Is there any way to sort strings in all languages?

emeraldhieu picture emeraldhieu · Oct 3, 2011 · Viewed 10.3k times · Source

I have this code. It sorts correctly in French and Russian. I used Locale.US and it seems to be right. Is this solution do right with all languages out there? Does it work with other languages? For example: Chinese, Korean, Japanese... If not, what is the better solution?

public class CollationTest {
    public static void main(final String[] args) {
        final Collator collator = Collator.getInstance(Locale.US);
        final SortedSet<String> set = new TreeSet<String>(collator);

        set.add("abîmer");
        set.add("abîmé");
        set.add("aberrer");
        set.add("abhorrer");
        set.add("aberrance");
        set.add("abécédaire");
        set.add("abducteur");
        set.add("abdomen");

        set.add("государственно-монополистический");
        set.add("гостить");
        set.add("гостевой");
        set.add("гостеприимный");
        set.add("госпожа");
        set.add("госплан");
        set.add("господи");
        set.add("господа");

        for(final String s : set) {
            System.out.println(s);
        }
    }
}

Update: Sorry, I don't require this set must contain all languages in order. I mean this set contain one language and sort correctly in every languages.

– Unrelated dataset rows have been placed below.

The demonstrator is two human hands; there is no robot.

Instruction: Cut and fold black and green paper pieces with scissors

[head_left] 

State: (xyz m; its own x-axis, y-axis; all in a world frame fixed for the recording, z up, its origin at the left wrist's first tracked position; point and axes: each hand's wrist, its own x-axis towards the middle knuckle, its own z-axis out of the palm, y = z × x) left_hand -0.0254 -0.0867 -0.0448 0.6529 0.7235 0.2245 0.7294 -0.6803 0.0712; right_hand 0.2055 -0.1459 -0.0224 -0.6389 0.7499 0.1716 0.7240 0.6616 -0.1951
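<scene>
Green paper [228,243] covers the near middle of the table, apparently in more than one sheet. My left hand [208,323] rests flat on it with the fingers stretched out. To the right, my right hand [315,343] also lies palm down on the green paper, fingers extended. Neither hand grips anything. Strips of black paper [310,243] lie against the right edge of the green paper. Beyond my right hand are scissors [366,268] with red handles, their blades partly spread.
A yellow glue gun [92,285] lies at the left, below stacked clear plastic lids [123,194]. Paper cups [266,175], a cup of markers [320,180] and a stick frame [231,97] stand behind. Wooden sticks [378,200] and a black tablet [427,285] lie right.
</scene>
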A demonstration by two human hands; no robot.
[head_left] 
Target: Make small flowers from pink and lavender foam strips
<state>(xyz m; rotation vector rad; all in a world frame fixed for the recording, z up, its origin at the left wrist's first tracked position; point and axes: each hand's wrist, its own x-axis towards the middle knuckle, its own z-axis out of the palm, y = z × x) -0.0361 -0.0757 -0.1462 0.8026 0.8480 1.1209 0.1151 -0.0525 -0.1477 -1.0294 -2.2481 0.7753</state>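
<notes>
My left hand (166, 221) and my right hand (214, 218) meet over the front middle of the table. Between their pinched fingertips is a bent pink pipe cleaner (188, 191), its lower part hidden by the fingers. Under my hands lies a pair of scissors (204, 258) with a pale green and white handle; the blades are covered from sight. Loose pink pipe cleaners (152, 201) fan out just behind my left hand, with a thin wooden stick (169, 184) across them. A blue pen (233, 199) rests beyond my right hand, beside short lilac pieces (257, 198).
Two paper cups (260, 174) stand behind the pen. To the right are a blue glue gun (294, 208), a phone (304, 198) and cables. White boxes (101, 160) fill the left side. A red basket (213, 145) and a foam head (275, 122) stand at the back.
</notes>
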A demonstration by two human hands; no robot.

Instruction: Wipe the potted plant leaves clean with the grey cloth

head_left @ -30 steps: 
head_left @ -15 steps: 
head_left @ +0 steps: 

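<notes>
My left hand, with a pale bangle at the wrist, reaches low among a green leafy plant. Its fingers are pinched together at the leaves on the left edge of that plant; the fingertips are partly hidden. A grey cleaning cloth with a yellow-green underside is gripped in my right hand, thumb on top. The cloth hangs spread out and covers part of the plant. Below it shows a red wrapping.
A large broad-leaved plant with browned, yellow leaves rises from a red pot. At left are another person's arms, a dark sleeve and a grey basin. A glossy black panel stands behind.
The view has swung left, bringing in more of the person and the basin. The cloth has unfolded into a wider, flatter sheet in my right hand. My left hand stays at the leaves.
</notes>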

public class CollationTest {
    public static void main(final String[] args) {
        final Collator collator = Collator.getInstance(Locale.US);
        final SortedSet<String> set = new TreeSet<String>(collator);

        // Sorting in French.
        set.clear();
        set.add("abîmer");
        set.add("abîmé");
        set.add("aberrer");
        set.add("abhorrer");
        set.add("aberrance");
        set.add("abécédaire");
        set.add("abducteur");
        set.add("abdomen");
        for(final String s : set) {
            System.out.println(s);
        }

        // Sorting in Russian.
        set.clear();
        set.add("государственно-монополистический");
        set.add("гостить");
        set.add("гостевой");
        set.add("гостеприимный");
        set.add("госпожа");
        set.add("госплан");
        set.add("господи");
        set.add("господа");
        for(final String s : set) {
            System.out.println(s);
        }
    }
}

Answer

Cemo picture Cemo · Oct 3, 2011

Because of every language has its own alphabetic order you can not. For example,

Russian language as you stated has с letter has a different order than Turkish language.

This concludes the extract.